» **Supplied data**
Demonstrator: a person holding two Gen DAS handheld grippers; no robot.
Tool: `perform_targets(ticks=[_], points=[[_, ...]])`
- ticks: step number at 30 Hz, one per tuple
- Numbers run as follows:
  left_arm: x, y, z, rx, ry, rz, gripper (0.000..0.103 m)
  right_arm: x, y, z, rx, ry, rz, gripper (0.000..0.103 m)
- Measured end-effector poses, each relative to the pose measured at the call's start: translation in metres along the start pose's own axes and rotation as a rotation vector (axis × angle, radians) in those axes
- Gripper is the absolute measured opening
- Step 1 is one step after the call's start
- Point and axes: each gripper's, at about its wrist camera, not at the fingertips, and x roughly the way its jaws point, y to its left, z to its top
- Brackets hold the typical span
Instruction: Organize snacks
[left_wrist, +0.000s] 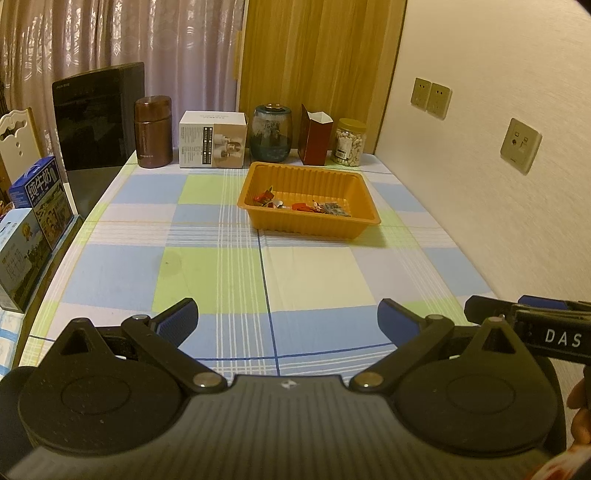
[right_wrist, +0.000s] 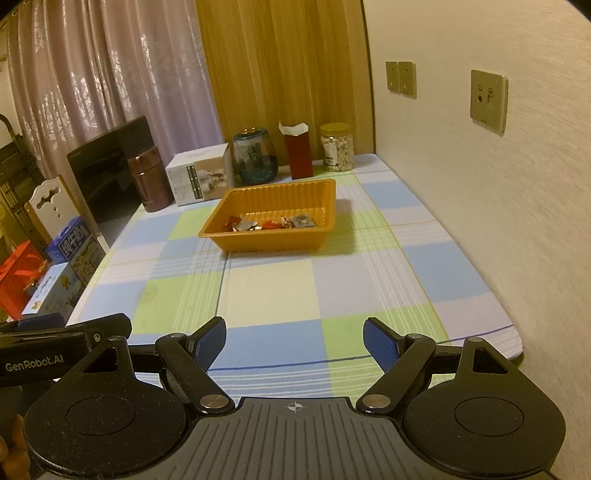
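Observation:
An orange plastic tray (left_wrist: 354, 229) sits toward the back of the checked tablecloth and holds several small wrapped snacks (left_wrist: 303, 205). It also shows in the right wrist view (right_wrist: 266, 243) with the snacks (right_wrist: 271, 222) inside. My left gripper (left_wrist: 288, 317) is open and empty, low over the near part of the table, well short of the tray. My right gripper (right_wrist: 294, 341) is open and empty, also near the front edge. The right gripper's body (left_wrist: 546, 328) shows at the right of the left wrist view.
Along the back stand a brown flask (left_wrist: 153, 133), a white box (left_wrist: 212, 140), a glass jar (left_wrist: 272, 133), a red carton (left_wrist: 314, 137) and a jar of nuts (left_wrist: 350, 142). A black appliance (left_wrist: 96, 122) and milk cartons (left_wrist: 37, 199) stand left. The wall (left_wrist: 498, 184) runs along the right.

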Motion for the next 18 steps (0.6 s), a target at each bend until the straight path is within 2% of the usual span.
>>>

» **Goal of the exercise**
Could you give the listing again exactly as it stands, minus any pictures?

» **Expected answer**
Demonstrator: a person holding two Gen DAS handheld grippers; no robot.
Tool: `perform_targets(ticks=[_], points=[[_, ...]])`
- ticks: step number at 30 Hz, one per tuple
- Numbers run as follows:
  left_arm: x, y, z, rx, ry, rz, gripper (0.000..0.103 m)
  right_arm: x, y, z, rx, ry, rz, gripper (0.000..0.103 m)
- Measured end-effector poses, each relative to the pose measured at the call's start: translation in metres along the start pose's own axes and rotation as a rotation vector (axis × angle, radians) in those axes
- Gripper is the absolute measured opening
- Step 1 is one step after the call's start
- Point and axes: each gripper's, at about its wrist camera, not at the fingertips, and x roughly the way its jaws point, y to its left, z to its top
- Brackets hold the typical span
Instruction: Organize snacks
[left_wrist, +0.000s] 
[right_wrist, +0.000s] 
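Observation:
An orange plastic tray (left_wrist: 354, 229) sits toward the back of the checked tablecloth and holds several small wrapped snacks (left_wrist: 303, 205). It also shows in the right wrist view (right_wrist: 266, 243) with the snacks (right_wrist: 271, 222) inside. My left gripper (left_wrist: 288, 317) is open and empty, low over the near part of the table, well short of the tray. My right gripper (right_wrist: 294, 341) is open and empty, also near the front edge. The right gripper's body (left_wrist: 546, 328) shows at the right of the left wrist view.
Along the back stand a brown flask (left_wrist: 153, 133), a white box (left_wrist: 212, 140), a glass jar (left_wrist: 272, 133), a red carton (left_wrist: 314, 137) and a jar of nuts (left_wrist: 350, 142). A black appliance (left_wrist: 96, 122) and milk cartons (left_wrist: 37, 199) stand left. The wall (left_wrist: 498, 184) runs along the right.
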
Motion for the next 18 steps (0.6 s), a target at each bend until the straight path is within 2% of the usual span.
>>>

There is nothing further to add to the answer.